Por oposição, algumas sentiram-se rejeitadas e a este nível mencionaram a diferença de tratamento prestado pelos acolhedores comparativamente aos seus filhos biológicos. As crianças ou jovens que se sentiram dececionados referem a falta de apoio em momentos de dor ou de doença (Ahmed et al., 2015).

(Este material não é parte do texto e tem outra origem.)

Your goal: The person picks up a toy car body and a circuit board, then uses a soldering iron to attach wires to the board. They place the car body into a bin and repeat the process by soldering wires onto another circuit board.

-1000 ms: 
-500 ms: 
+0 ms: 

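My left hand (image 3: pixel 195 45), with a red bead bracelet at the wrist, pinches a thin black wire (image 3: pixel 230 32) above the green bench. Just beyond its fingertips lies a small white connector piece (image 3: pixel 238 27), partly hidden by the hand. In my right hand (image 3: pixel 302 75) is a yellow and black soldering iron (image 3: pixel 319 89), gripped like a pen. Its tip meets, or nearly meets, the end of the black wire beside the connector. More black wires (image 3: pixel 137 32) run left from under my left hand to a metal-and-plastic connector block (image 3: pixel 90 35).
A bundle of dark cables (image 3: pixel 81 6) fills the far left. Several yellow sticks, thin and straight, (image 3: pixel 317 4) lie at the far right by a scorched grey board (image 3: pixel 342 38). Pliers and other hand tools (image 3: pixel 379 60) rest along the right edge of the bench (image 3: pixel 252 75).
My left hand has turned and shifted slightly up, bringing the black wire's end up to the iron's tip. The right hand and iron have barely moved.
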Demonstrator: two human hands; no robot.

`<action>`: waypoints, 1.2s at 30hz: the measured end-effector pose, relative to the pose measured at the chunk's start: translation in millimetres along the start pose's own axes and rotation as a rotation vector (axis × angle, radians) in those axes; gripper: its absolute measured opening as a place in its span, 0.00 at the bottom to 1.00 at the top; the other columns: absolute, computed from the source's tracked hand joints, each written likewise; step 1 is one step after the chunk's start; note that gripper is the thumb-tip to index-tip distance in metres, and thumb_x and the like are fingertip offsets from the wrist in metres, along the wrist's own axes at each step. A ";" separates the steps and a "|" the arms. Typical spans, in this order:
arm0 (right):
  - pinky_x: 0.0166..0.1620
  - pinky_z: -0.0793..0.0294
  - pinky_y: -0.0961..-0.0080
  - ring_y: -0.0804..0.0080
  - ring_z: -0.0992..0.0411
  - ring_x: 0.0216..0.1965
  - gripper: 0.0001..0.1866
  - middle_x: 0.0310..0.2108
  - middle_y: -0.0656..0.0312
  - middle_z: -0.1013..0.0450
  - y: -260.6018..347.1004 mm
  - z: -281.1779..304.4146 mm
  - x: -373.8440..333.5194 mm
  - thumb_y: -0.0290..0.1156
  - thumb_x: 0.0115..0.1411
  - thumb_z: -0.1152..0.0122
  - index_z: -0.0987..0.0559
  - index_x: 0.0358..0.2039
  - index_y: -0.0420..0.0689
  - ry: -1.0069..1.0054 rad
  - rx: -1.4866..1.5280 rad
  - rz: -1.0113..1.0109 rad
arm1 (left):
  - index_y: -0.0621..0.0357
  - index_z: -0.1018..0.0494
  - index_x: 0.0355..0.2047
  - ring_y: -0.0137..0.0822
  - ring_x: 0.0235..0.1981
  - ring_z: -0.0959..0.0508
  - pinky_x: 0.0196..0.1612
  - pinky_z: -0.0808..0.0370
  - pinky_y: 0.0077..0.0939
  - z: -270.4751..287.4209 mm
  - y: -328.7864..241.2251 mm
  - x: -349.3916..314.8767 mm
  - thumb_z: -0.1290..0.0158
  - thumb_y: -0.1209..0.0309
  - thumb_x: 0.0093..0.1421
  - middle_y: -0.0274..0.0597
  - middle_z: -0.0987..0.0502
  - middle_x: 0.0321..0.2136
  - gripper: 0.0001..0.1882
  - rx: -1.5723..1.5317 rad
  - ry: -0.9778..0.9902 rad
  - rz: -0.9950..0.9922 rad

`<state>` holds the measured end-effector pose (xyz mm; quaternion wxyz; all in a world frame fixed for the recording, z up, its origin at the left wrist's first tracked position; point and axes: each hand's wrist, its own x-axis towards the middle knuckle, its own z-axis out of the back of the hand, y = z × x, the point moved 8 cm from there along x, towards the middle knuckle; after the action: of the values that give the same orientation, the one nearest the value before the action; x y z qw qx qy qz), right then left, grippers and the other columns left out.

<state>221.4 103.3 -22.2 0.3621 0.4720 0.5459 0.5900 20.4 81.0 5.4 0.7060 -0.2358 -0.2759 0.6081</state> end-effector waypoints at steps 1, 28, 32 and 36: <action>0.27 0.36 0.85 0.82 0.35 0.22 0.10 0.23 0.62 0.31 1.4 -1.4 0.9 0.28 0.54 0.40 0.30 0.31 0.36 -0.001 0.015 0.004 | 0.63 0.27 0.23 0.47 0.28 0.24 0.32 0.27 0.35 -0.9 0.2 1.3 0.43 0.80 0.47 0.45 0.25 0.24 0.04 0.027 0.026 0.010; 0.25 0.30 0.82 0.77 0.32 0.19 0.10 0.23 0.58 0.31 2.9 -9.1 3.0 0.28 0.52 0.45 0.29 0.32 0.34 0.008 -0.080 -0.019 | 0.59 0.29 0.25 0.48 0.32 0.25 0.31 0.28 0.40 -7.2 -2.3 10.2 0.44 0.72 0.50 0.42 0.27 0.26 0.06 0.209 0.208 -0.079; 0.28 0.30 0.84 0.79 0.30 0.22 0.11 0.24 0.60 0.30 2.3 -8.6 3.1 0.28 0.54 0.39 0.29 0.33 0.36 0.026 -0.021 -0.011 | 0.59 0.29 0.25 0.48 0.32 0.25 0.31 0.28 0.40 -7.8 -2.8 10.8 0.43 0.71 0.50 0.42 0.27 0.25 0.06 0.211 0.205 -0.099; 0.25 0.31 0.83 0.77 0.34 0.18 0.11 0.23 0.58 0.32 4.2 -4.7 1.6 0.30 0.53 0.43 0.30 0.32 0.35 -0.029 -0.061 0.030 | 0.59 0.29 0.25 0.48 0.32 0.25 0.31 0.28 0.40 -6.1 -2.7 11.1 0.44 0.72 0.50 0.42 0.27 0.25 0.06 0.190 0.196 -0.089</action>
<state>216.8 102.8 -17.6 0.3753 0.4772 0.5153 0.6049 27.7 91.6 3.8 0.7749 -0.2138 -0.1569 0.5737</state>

Na revisão da literatura de Minnis e Walker (2012), os autores indicaram que as crianças concordam que a opção pela colocação em acolhimento familiar foi a melhor para elas, porém salientam que gostariam de estar mais envolvidas nas decisões relativamente aos cuidados que recebem e que fossem ouvidas de uma forma mais próxima. Esta conclusão é semelhante à obtida no estudo de Delgado et al. (2013) em que os jovens referem a insuficiência da informação como

um dos aspetos negativos (Timóteo & Alheiro, 2013) e que se aproxima das lacunas referenciadas pelas famílias de acolhimento no que respeita ao conhecimento que têm da criança que vão acolher e das suas origens (Sousa et al., 2013). Efetivamente, o conhecimento da criança sobre a sua situação e o motivo que origina o acolhimento, assim como dotar a família de acolhimento de mais informações sobre a criança ou jovem poderão ser fatores que contribuem para um maior sucesso da medida (Léon, 2012).

Face às conclusões obtidas em diversos estudos relativamente ao que as crianças esperam relativamente ao acolhimento e aos seus acolhedores, aquilo que valorizam e que consideram ter sido ferramentas úteis para as suas vidas, importa sublinhar a ideia partilhada por Palacios (2015, p.19): “invariavelmente, nascemos com as características da nossa espécie e para nos desenvolvermos de forma adequada necessitamos invariavelmente do ambiente de adaptação que ficou gravado no nosso genoma”.